**YOUR ASSIGNMENT**.
Copy the opening lines of the listing exactly, through and including the line with "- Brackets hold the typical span"; do not copy any pictures.

**INFORMATION SHOWN**.
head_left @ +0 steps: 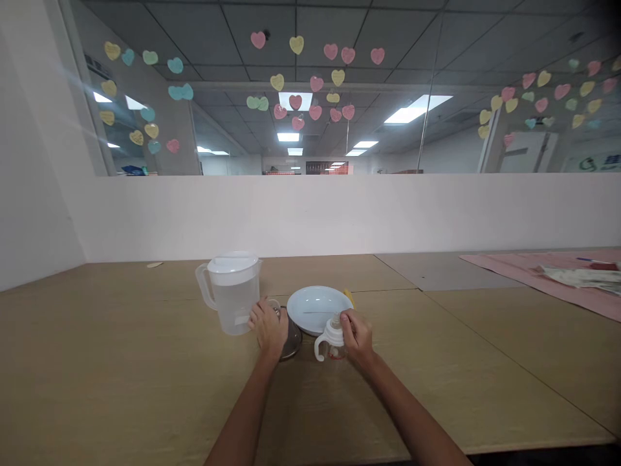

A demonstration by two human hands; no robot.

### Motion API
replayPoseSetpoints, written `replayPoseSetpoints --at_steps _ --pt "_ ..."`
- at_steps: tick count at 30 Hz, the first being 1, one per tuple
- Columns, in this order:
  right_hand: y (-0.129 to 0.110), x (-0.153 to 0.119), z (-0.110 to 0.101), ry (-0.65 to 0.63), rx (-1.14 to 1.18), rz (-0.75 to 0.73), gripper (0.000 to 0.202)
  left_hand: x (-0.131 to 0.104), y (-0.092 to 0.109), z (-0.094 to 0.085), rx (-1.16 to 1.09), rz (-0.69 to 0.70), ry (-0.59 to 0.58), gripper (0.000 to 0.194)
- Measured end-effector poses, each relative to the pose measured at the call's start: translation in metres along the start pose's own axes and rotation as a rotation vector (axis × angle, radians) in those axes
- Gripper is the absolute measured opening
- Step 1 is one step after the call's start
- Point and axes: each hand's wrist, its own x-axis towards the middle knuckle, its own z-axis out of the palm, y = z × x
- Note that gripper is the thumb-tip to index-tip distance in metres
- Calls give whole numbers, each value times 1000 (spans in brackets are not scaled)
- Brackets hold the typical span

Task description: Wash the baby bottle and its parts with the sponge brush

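My left hand is closed around the upper part of a dark glass vessel, just right of a clear plastic pitcher with a white lid. The pitcher's handle points left. My right hand pinches the top of a small clear bottle with a white collar and a curved white handle. Behind the two hands lies a white oval dish, its near edge partly hidden by the bottle. A yellow item shows at the dish's right rim.
The wooden table reaches a white wall at the back. On the far right, a pink cloth bears papers and a pen. A small flat piece lies at the back left.
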Motion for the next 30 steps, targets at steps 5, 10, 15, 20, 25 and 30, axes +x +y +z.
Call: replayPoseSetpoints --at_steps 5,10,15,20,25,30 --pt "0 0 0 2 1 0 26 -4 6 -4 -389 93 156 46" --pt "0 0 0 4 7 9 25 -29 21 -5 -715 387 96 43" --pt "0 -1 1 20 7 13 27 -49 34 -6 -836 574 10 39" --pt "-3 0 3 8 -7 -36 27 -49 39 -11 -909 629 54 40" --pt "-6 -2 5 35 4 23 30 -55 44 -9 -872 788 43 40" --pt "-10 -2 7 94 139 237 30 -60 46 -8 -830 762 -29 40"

**RESPONSE TO THIS EXERCISE**.
head_left @ +0 steps: 

A demonstration by two human hands; no robot.

### Motion API
replayPoseSetpoints, written `replayPoseSetpoints --at_steps _ --pt "_ ..."`
- at_steps: tick count at 30 Hz, the first being 1, one per tuple
- Columns, in this order:
  right_hand: y (-0.129 to 0.110), x (-0.153 to 0.119), z (-0.110 to 0.101), ry (-0.65 to 0.63), rx (-1.14 to 1.18), rz (-0.75 to 0.73), gripper (0.000 to 0.202)
  left_hand: x (-0.131 to 0.104), y (-0.092 to 0.109), z (-0.094 to 0.085), rx (-1.16 to 1.09), rz (-0.69 to 0.70), ry (-0.59 to 0.58), gripper (0.000 to 0.194)
- Measured end-effector poses, each relative to the pose measured at the call's start: translation in metres along the start pose's own axes and rotation as a rotation vector (axis × angle, radians) in those axes
- Gripper is the absolute measured opening
- Step 1 is one step after the call's start
- Point and axes: each hand's wrist, its own x-axis towards the middle knuckle, its own z-axis out of the palm, y = z × x
- Note that gripper is the thumb-tip to index-tip distance in metres
- Calls give whole numbers, each value times 1000 (spans in brackets are not scaled)
- Brackets hold the typical span

The exercise calls for nothing more.